*Aim of the exercise*
Pull every line holding the word "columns" out of the data and copy it.

┄┄┄┄┄┄┄┄┄┄

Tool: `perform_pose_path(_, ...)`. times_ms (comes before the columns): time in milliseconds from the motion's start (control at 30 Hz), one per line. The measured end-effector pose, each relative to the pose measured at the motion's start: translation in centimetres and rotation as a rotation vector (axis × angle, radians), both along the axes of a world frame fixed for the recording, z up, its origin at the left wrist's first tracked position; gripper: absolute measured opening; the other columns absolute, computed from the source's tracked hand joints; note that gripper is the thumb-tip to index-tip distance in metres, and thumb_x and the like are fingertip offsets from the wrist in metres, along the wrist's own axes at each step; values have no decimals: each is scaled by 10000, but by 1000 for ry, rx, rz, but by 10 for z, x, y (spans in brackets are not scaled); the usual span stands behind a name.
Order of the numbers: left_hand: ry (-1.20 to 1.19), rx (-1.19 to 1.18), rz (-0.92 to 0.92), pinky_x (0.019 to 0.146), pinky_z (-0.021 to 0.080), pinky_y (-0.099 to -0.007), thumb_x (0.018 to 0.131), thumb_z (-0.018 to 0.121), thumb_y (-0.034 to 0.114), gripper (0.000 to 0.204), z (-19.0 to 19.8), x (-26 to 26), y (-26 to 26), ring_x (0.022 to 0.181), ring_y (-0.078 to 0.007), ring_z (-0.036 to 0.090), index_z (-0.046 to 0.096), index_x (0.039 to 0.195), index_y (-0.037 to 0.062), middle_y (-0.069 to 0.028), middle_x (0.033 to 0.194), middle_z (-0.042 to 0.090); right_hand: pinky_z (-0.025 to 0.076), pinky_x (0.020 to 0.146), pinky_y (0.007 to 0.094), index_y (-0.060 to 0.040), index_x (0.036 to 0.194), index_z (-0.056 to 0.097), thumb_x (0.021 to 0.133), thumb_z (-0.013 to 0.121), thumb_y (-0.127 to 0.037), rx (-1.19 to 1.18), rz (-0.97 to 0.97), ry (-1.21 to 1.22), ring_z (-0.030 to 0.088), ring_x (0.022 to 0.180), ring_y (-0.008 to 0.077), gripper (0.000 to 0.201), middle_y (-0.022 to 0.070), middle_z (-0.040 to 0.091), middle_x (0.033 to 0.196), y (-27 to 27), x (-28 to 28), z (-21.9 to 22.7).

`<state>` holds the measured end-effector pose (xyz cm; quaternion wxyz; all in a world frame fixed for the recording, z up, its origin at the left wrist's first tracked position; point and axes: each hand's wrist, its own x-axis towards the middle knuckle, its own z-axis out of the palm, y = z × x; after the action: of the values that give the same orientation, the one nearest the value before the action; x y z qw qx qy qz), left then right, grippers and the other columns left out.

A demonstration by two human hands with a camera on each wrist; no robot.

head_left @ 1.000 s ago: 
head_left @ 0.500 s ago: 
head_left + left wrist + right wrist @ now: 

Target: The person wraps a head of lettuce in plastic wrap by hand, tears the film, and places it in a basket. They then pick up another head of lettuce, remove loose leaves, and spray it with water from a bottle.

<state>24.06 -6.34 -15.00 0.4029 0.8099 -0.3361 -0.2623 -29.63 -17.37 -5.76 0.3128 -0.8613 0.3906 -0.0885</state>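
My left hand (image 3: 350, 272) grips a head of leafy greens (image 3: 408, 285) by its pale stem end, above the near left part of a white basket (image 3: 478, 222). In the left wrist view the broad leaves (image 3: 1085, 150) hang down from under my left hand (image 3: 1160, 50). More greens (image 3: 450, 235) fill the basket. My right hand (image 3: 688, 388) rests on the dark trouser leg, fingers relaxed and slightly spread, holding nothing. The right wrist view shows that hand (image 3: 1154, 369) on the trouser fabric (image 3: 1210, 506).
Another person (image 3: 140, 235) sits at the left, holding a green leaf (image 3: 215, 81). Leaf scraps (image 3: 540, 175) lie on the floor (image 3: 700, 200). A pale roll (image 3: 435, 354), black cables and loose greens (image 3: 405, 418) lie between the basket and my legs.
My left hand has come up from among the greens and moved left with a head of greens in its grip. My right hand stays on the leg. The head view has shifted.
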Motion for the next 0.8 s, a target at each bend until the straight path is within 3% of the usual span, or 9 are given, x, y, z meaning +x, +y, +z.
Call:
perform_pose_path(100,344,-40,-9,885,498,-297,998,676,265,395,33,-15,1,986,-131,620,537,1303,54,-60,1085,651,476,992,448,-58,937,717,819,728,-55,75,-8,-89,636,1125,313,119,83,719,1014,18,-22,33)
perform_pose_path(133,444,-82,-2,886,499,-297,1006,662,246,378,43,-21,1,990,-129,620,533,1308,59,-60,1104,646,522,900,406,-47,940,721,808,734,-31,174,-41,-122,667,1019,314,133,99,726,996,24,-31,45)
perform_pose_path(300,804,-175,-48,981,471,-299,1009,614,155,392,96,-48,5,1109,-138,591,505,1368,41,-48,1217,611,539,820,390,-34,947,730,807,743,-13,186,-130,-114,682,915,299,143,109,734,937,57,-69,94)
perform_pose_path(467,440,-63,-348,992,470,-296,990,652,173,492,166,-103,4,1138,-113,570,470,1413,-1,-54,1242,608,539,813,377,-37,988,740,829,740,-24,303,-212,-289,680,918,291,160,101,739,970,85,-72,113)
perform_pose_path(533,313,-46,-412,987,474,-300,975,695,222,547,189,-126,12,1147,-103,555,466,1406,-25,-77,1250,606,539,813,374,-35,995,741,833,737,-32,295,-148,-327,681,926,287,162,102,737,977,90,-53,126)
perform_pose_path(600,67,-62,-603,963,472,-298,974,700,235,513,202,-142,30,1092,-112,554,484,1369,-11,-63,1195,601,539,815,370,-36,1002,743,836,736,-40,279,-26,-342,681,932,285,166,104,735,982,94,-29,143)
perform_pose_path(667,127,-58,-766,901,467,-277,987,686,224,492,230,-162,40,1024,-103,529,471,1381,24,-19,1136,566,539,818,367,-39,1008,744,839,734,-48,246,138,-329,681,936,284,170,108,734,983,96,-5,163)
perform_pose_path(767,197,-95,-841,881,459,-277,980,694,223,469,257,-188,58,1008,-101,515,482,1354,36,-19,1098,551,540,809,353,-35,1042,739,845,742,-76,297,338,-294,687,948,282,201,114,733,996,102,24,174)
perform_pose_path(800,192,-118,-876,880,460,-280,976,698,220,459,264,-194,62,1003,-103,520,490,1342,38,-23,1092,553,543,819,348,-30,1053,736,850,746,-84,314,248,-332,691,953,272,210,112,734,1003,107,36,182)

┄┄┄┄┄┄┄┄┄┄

*Solution for this exercise*
Tool: `perform_pose_path(_, ...)`. times_ms (comes before the columns): time in milliseconds from the motion's start (control at 30 Hz), one per line. The measured end-effector pose, each relative to the pose measured at the motion's start: translation in centimetres and rotation as a rotation vector (axis × angle, radians), both along the axes of a world frame fixed for the recording, z up, its origin at the left wrist's first tracked position; gripper: absolute measured opening; the other columns absolute, computed from the source's tracked hand joints; note that gripper is the thumb-tip to index-tip distance in metres, and thumb_x and the like are fingertip offsets from the wrist in metres, along the wrist's own axes at each step; values have no decimals: each is scaled by 10000, but by 1000 for ry, rx, rz, but by 10 for z, x, y (spans in brackets are not scaled); the usual span stands behind a name.
`<state>` holds the measured end-effector pose (xyz cm; quaternion wxyz; all in a world frame fixed for the recording, z up, its origin at the left wrist's first tracked position; point and axes: each hand's wrist, its own x-axis towards the middle knuckle, its own z-axis out of the palm, y = z × x; after the action: of the values that give the same orientation, the one nearest the value before the action; x y z qw qx qy qz), left then right, grippers and the other columns left out.

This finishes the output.